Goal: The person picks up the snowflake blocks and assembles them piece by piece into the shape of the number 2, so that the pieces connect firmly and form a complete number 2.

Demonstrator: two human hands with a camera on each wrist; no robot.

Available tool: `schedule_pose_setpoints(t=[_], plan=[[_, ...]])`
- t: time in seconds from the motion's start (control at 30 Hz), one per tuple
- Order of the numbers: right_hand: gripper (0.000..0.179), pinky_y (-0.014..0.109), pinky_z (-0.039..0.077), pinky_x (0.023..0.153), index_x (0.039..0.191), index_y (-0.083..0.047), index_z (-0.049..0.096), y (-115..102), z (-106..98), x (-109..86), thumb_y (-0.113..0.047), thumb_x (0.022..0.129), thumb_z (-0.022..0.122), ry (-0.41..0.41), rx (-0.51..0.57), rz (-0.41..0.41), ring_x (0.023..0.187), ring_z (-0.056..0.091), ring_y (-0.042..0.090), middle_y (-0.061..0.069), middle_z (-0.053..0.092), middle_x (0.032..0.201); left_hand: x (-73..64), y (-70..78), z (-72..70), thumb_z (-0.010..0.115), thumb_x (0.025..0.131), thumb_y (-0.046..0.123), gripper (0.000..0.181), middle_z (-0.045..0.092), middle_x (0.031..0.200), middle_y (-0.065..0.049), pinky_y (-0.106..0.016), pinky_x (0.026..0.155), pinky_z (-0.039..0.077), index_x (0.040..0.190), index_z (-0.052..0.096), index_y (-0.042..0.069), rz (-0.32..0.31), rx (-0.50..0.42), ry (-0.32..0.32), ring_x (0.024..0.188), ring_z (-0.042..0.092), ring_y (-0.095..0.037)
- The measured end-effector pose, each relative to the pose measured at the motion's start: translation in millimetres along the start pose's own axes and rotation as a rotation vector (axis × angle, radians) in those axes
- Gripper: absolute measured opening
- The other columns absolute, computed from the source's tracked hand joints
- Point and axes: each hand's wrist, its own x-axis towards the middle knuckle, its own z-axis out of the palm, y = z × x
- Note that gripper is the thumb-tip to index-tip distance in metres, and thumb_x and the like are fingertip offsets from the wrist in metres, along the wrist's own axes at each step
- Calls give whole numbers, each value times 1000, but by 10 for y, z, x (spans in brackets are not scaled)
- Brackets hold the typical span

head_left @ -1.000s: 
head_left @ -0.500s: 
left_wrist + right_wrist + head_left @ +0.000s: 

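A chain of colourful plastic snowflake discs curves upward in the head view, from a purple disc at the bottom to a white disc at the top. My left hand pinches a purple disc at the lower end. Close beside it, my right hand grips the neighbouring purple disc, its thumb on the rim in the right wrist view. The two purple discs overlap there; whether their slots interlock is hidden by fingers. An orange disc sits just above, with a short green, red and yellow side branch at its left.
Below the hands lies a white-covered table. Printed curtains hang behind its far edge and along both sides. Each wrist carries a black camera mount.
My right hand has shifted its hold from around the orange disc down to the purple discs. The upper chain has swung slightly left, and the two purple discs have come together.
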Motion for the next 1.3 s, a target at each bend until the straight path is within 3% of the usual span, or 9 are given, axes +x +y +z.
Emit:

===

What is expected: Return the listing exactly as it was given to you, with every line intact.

The completed task:
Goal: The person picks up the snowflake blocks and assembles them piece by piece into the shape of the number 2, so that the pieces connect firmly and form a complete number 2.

Demonstrator: two human hands with a camera on each wrist; no robot.

Available tool: `schedule_pose_setpoints(t=[_], plan=[[_, ...]])`
- t: time in seconds from the motion's start (control at 30 Hz), one per tuple
- Order of the numbers: right_hand: gripper (0.000..0.179), pinky_y (-0.014..0.109), pinky_z (-0.039..0.077), pinky_x (0.023..0.153), index_x (0.039..0.191), index_y (-0.083..0.047), index_z (-0.049..0.096), y (-115..102), z (-106..98), x (-109..86), thumb_y (-0.113..0.047), thumb_x (0.022..0.129), thumb_z (-0.022..0.122), ry (-0.41..0.41), rx (-0.51..0.57), rz (-0.41..0.41), ring_x (0.023..0.187), ring_z (-0.056..0.091), ring_y (-0.042..0.090), middle_y (-0.061..0.069), middle_z (-0.053..0.092), middle_x (0.032..0.201); left_hand: x (-73..64), y (-70..78), z (-72..70), thumb_z (-0.010..0.115), thumb_x (0.025..0.131), thumb_y (-0.046..0.123), gripper (0.000..0.181), middle_z (-0.045..0.092), middle_x (0.031..0.200), middle_y (-0.065..0.049), pinky_y (-0.106..0.016), pinky_x (0.026..0.155), pinky_z (-0.039..0.077), index_x (0.040..0.190), index_z (-0.052..0.096), index_y (-0.042..0.069), rz (-0.32..0.31), rx (-0.50..0.42), ry (-0.32..0.32), ring_x (0.024..0.188), ring_z (-0.042..0.092), ring_y (-0.095..0.037)
- The measured end-effector pose, each relative to the pose measured at the motion's start: translation in millimetres along the start pose's own axes and rotation as a rotation vector (axis × angle, radians) in those axes
- Gripper: absolute measured opening
- The other columns absolute, computed from the source's tracked hand joints
- Point and axes: each hand's wrist, its own x-axis towards the middle knuckle, its own z-axis out of the palm, y = z × x
- Note that gripper is the thumb-tip to index-tip distance in metres, and thumb_x and the like are fingertip offsets from the wrist in metres, along the wrist's own axes at each step
- Calls give whole numbers, each value times 1000, but by 10 for y, z, x (spans in brackets are not scaled)
- Brackets hold the typical span

head_left @ -1.000s: 
head_left @ -0.500s: 
left_wrist + right_wrist + head_left @ +0.000s: 

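A chain of colourful plastic snowflake discs curves upward in the head view, from a purple disc at the bottom to a white disc at the top. My left hand pinches a purple disc at the lower end. Close beside it, my right hand grips the neighbouring purple disc, its thumb on the rim in the right wrist view. The two purple discs overlap there; whether their slots interlock is hidden by fingers. An orange disc sits just above, with a short green, red and yellow side branch at its left.
Below the hands lies a white-covered table. Printed curtains hang behind its far edge and along both sides. Each wrist carries a black camera mount.
My right hand has shifted its hold from around the orange disc down to the purple discs. The upper chain has swung slightly left, and the two purple discs have come together.
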Motion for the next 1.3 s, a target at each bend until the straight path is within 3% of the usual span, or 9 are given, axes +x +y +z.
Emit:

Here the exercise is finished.